Грустные люди в поисках счастья

Популярность Франсуазы Саган была исключительна, ее обожали миллионы, словно это не писатель, а поп-звезда. Французская критика отнеслась к ее успеху скептически, книжки Саган называли «саганками», а рожденный ею стиль – «буржуазным реализмом». Подобным образом, кстати, именовали «лелюшками» и «лелюшизмом» то, что снимал Клод Лелюш, однако ни у Саган, ни у Лелюша славы от этого не убавилось.
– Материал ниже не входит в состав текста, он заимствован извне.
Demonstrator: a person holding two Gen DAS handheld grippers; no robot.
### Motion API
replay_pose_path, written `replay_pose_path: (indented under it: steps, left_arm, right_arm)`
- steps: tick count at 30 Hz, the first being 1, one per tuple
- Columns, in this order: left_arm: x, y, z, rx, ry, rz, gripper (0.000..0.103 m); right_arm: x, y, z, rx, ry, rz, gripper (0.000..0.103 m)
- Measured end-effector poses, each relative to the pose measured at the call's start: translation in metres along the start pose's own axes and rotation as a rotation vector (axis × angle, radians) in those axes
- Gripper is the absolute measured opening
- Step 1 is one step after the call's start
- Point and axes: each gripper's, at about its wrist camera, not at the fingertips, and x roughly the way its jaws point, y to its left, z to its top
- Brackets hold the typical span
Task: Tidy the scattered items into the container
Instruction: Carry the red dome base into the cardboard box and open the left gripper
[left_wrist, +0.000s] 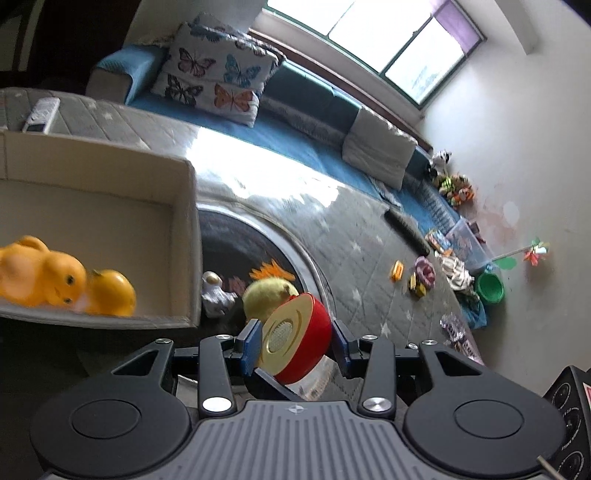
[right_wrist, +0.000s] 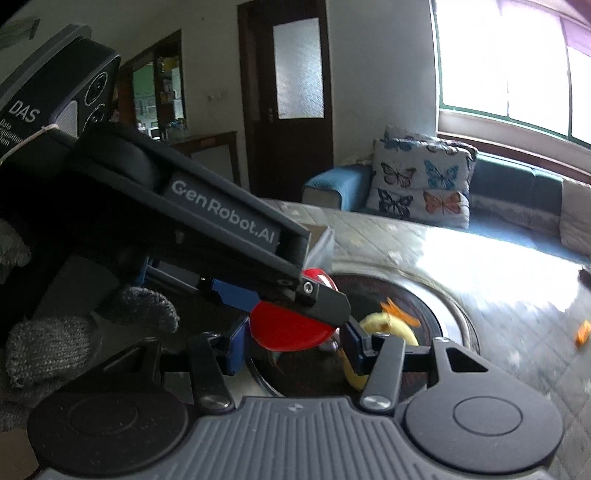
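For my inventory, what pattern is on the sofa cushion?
Colourful butterflies on white; the cushion shows best in the left wrist view.

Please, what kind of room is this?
Most likely a home living room used as a play area. A blue sofa with a butterfly pillow stands under a window, and toys lie scattered on a quilted mat.

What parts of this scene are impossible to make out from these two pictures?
- Box: left wrist view, left edge cuts it off.
- Red toy: right wrist view, the left gripper's body covers its top.
- Yellow toy: right wrist view, motion-blurred.
- Far floor clutter: left wrist view, too small.
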Motion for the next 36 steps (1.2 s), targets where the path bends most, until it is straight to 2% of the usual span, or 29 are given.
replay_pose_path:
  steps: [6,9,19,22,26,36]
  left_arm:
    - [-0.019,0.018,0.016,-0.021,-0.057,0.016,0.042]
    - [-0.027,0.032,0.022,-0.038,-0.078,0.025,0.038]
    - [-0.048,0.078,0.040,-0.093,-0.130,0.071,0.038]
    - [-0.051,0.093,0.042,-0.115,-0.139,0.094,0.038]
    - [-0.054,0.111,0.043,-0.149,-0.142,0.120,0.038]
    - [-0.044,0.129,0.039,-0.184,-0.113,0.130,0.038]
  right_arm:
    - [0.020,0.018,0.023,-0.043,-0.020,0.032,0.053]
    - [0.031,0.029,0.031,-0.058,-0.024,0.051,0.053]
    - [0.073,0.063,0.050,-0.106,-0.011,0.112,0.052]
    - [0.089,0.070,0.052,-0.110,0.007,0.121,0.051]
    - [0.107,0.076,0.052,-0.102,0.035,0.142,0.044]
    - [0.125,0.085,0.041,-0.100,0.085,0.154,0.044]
Точнее всего, мне думается, выразился Франсуа Мориак, сказавший, что Франсуаза Саган – «очаровательный монстр французской литературы». Не сразу и поймешь, чего в этом определении больше – восхищения или неприятия, но сказано тем не менее верно.

Франсуаза Саган прожила большую, сложную и, пожалуй, чрезмерно насыщенную жизнь. Расцвет ее творчества и пик ее славы пришлись на годы, когда французская интеллигенция упивалась гремучим коктейлем из секса, троцкизма, экзотических религий и наркотиков. К троцкизму Саган осталась равнодушна, но всего остального в ее жизни было более чем достаточно. Умерла она в возрасте 69 лет, умерла так, как всю жизнь боялась умереть – больной и одинокой. На следующий день французские газеты вышли с огромными заголовками: «Невосполнимая утрата», «Франция потеряла свое национальное сокровище», «Навеки умолк самый трепетный голос французской словесности». За год до этого те же газеты смаковали скандал за скандалом: Саган обвинялась в употреблении и хранении героина, в неуплате налогов на умопомрачительную сумму в 800 тысяч евро. Увы, это тоже правда.
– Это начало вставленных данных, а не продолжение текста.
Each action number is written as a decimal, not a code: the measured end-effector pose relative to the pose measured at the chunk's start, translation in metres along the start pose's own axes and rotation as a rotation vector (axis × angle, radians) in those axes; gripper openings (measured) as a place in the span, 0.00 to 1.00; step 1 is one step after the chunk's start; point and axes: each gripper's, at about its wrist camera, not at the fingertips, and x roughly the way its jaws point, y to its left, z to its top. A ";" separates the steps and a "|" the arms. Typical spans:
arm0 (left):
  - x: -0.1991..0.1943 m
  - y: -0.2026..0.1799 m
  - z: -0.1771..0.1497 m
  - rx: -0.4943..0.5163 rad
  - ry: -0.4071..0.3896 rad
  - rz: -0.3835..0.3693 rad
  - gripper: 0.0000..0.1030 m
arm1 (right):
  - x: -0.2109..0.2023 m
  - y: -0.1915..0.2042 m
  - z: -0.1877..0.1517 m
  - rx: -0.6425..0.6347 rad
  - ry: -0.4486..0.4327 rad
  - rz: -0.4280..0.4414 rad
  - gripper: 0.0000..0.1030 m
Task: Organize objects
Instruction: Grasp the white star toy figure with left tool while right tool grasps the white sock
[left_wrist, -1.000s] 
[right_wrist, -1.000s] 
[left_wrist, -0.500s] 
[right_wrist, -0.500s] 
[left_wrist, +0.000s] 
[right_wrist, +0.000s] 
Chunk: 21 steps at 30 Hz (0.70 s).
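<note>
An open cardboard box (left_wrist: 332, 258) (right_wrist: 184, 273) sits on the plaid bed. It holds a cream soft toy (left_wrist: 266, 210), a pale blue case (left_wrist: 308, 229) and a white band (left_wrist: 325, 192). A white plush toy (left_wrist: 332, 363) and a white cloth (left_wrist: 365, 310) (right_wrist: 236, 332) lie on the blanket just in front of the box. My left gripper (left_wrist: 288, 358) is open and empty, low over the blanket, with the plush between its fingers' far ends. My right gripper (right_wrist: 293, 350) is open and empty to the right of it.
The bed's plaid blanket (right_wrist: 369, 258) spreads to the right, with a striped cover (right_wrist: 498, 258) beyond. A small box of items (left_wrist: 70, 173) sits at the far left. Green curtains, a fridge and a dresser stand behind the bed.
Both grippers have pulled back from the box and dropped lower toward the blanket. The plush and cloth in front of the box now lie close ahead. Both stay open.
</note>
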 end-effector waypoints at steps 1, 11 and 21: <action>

Мы в Советском Союзе еще до того, как прочитали Саган, услышали и полюбили удивительные названия ее книг: «Здравствуй, грусть», «Смутная улыбка», «Любите ли вы Брамса?», «Немного солнца в холодной воде». Мы думали, что это названия книг о счастье. Оказалось, ровно наоборот – всю жизнь Франсуаза Саган писала о невозможности быть счастливой. Да и сама ее жизнь о том же. Одно из самых пагубных заблуждений современной западной цивилизации (если не сказать – культуры) заключается вот в чем: считается, что счастье – это сумма удовольствий, и чем больше в жизни удовольствий, тем эта жизнь будет счастливей. На самом деле все не так. Но герои Саган, да и она сама, этого не знают и потому непрерывно ищут и добиваются все новых и новых удовольствий – от самых примитивных и «острых» до самых утонченных и, так сказать, парижских. Удовольствий им достается много, а вот счастья нет.
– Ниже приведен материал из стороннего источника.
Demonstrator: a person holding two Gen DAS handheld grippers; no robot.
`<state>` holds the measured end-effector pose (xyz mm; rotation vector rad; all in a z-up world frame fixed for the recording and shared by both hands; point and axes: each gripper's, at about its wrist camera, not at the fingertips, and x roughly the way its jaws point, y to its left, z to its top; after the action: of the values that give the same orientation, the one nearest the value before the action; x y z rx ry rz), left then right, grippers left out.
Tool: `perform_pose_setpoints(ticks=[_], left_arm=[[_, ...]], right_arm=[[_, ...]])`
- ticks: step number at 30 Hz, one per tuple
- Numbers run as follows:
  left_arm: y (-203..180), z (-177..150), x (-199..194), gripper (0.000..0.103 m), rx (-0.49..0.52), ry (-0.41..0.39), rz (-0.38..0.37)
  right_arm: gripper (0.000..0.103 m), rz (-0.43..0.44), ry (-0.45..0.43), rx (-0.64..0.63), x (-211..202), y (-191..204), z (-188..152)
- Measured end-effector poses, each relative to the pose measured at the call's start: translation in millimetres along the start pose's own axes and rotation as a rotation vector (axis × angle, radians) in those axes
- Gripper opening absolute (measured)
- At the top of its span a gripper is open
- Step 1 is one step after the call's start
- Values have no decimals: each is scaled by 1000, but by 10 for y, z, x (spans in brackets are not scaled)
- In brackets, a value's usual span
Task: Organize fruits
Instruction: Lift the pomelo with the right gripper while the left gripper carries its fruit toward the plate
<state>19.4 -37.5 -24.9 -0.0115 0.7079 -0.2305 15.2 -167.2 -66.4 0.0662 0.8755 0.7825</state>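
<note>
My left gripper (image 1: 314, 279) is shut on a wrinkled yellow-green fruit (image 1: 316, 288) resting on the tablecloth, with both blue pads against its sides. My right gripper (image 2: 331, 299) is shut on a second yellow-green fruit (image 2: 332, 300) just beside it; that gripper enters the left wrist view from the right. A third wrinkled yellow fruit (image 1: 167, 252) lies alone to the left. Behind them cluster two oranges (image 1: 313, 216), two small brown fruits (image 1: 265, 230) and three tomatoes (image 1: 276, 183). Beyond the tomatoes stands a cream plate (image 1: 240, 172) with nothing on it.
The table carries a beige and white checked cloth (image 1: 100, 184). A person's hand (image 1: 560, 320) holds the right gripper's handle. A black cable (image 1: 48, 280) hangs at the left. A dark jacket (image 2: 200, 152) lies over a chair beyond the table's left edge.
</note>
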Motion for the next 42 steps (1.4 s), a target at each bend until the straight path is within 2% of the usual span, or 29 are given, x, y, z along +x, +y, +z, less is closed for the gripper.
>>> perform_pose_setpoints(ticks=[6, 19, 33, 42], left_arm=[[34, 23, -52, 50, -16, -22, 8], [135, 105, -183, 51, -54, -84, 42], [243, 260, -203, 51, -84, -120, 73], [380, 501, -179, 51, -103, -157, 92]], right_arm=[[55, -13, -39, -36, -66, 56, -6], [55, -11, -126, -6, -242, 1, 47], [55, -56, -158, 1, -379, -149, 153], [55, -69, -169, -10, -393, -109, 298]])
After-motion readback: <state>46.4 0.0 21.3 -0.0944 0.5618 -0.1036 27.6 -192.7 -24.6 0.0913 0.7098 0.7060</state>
У нас иногда пытаются сравнивать книги Саган и российскую «гламурную прозу» вроде сочинений Оксаны Робски. Сравнение совершенно неправомерное. У Робски и ей подобных – повести из жизни манекенов, у Саган – подлинная боль подлинной драмы. И великолепный, как утверждают знатоки, французский язык. Русский же язык «рублевских жен» лично я русским называть отказываюсь.

Интеллектуальная неординарность и острота восприятия Франсуазы Саган особенно очевидны в ее эссе, интервью и письмах… На всю жизнь запомнилось мне то, как она определила Нью-Йорк: «Это удивительный город, единственный в своем роде, других таких на Земле нет. Это город настолько живой, что люди в нем кажутся мертвыми».

Гениально, правда? Написать такое может только большой писатель. Пусть даже и «буржуазный».